After his release, Piotr went to Kraków for a few weeks, then returned. When she called him he said that he had no time. She was already a first-year student when he came up to her in the Uniwersytecka library. He looked pale and gaunt. She could smell vodka on his breath. When he whispered her name, tears welled up in her eyes.

That’s when he told her this joke: “Two friends meet. You know what, Maniek, one asks. Something terrible is gonna happen. - What do you mean? Maniek asks. Another war? -No! - Germans will invade again? - No! - The world will end? - No! - So what will happen? - Nothing! We will always live the way we live!”

They walked together, slowly, along Szewska Street, to the Town Hall. Piotr talked incessantly. Of new proofs of callousness, stupidity, and vicious lies. Of Polish troops in Prague, helping to extinguish the Prague Spring. “Welcomed with flowers by the grateful citizens of Czechoslovakia,” the papers wrote, “helping to preserve freedom.” Of corruption, sloth, pilfering.

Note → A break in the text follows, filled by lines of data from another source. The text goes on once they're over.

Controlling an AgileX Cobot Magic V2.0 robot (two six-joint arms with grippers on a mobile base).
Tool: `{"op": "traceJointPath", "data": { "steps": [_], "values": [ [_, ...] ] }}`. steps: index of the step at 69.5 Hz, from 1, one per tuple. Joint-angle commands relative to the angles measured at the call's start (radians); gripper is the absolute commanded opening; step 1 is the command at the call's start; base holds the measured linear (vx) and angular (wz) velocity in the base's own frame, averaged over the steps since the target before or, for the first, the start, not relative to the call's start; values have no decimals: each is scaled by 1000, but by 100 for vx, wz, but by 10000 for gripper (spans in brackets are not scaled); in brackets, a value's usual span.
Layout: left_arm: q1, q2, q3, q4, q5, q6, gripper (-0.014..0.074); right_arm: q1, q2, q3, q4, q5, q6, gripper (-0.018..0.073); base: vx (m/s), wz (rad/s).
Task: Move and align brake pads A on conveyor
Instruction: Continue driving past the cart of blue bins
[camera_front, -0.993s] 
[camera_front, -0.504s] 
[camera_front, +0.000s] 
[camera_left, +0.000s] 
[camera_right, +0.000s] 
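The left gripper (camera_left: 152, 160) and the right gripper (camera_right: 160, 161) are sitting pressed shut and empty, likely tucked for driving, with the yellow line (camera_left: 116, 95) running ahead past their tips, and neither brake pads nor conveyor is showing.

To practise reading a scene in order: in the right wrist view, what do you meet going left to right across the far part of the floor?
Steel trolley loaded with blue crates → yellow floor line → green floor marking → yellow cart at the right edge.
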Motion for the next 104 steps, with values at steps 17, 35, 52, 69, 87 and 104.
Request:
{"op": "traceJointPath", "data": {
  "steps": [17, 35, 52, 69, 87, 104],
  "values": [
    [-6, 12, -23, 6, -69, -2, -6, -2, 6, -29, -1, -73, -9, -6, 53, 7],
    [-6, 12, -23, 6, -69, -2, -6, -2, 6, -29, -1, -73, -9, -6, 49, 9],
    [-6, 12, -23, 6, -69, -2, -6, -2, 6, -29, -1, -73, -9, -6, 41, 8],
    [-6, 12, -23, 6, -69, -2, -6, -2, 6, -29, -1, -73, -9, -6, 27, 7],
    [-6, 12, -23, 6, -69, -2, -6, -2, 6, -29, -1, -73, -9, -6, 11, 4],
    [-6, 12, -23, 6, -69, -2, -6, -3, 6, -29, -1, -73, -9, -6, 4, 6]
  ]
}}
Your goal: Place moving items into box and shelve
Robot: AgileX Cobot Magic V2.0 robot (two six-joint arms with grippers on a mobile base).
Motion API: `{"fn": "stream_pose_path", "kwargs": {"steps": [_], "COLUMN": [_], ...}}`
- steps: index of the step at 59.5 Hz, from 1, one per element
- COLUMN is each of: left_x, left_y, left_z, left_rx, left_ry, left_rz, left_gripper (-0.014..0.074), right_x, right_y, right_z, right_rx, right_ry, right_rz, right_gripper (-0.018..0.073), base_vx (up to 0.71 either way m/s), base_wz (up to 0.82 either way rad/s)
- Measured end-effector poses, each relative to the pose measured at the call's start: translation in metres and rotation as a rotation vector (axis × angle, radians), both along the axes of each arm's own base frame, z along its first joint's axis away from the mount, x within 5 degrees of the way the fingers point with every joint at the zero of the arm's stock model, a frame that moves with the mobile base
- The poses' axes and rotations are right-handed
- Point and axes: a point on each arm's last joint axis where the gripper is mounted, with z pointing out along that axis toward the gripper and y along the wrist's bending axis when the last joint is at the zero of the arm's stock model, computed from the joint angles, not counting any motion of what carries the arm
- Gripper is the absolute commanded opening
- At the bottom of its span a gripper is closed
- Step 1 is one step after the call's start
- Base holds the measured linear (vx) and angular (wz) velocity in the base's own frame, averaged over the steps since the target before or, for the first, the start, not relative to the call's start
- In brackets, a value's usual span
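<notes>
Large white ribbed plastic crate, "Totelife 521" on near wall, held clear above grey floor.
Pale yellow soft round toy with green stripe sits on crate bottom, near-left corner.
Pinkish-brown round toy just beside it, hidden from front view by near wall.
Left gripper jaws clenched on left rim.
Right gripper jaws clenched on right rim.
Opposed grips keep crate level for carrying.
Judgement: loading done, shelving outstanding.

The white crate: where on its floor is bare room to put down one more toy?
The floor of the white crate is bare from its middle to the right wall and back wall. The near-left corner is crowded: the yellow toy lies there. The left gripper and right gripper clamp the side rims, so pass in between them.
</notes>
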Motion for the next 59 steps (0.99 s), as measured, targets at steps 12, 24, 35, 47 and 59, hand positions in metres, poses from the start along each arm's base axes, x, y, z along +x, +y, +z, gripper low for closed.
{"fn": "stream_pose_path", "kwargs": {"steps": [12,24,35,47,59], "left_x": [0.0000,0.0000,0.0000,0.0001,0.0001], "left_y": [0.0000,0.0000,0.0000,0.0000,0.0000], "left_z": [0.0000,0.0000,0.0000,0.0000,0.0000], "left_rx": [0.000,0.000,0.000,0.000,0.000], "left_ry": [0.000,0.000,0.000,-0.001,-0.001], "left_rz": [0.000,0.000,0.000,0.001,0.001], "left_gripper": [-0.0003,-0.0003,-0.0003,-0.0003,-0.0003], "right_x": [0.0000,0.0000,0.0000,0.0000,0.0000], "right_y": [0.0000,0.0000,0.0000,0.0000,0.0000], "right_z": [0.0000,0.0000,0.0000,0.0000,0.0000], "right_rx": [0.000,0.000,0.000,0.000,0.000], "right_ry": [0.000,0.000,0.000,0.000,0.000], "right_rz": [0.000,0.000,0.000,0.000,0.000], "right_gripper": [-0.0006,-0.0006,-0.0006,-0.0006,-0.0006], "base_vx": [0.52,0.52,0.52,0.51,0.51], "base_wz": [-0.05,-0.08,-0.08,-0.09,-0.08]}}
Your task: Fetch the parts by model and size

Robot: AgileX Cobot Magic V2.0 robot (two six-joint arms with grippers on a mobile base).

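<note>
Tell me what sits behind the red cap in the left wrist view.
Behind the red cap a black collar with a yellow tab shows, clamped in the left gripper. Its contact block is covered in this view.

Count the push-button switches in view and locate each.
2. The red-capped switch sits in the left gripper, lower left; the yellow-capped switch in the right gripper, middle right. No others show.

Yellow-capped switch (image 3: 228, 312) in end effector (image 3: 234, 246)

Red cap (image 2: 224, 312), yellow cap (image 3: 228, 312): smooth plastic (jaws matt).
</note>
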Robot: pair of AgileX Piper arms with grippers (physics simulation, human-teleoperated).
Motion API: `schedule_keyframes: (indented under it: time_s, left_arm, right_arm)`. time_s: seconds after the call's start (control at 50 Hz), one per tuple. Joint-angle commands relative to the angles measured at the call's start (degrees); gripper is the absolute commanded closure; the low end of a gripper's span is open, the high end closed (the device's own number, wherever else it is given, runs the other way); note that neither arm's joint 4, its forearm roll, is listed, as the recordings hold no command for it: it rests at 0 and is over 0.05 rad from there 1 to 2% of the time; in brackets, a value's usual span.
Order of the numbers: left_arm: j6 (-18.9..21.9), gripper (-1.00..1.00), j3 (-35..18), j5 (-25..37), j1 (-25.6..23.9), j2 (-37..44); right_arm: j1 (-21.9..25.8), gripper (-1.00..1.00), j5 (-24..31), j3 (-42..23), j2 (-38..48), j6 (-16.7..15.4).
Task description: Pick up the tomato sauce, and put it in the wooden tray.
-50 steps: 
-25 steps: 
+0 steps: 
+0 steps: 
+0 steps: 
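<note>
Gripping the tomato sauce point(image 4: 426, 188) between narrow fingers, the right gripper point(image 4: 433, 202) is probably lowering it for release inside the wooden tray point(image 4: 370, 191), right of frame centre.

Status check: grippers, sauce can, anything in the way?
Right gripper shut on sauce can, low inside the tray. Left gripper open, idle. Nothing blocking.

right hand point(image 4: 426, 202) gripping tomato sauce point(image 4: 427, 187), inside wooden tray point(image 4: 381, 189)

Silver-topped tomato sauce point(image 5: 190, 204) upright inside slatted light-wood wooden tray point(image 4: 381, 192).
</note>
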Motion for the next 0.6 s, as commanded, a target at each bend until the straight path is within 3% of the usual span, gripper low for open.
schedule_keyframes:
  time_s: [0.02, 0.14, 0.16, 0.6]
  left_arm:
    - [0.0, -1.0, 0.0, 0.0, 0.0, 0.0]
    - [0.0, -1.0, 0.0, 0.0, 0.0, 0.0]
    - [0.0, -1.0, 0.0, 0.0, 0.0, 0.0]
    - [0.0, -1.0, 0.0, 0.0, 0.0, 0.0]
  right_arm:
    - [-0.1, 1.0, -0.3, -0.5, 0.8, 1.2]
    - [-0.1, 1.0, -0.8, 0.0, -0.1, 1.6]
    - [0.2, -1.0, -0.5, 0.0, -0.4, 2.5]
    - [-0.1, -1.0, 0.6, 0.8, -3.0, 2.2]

Of the viciousness of anti-Semitic attacks that were making Poland a laughing stock of the civilized world.

“I still love you, Piotr,” she said. “There is no one else.”

She did love him. There was no one else. She never thought there could be.

He asked her to marry him. Right there, by the monument of Alexander Fredro that had been lugged here all the way from Lvov to replace Frederick Wilhelm III. Plucking a flower from the flower bed, shaking off the earth from its roots. His eyes shining with joy. With love. With hope.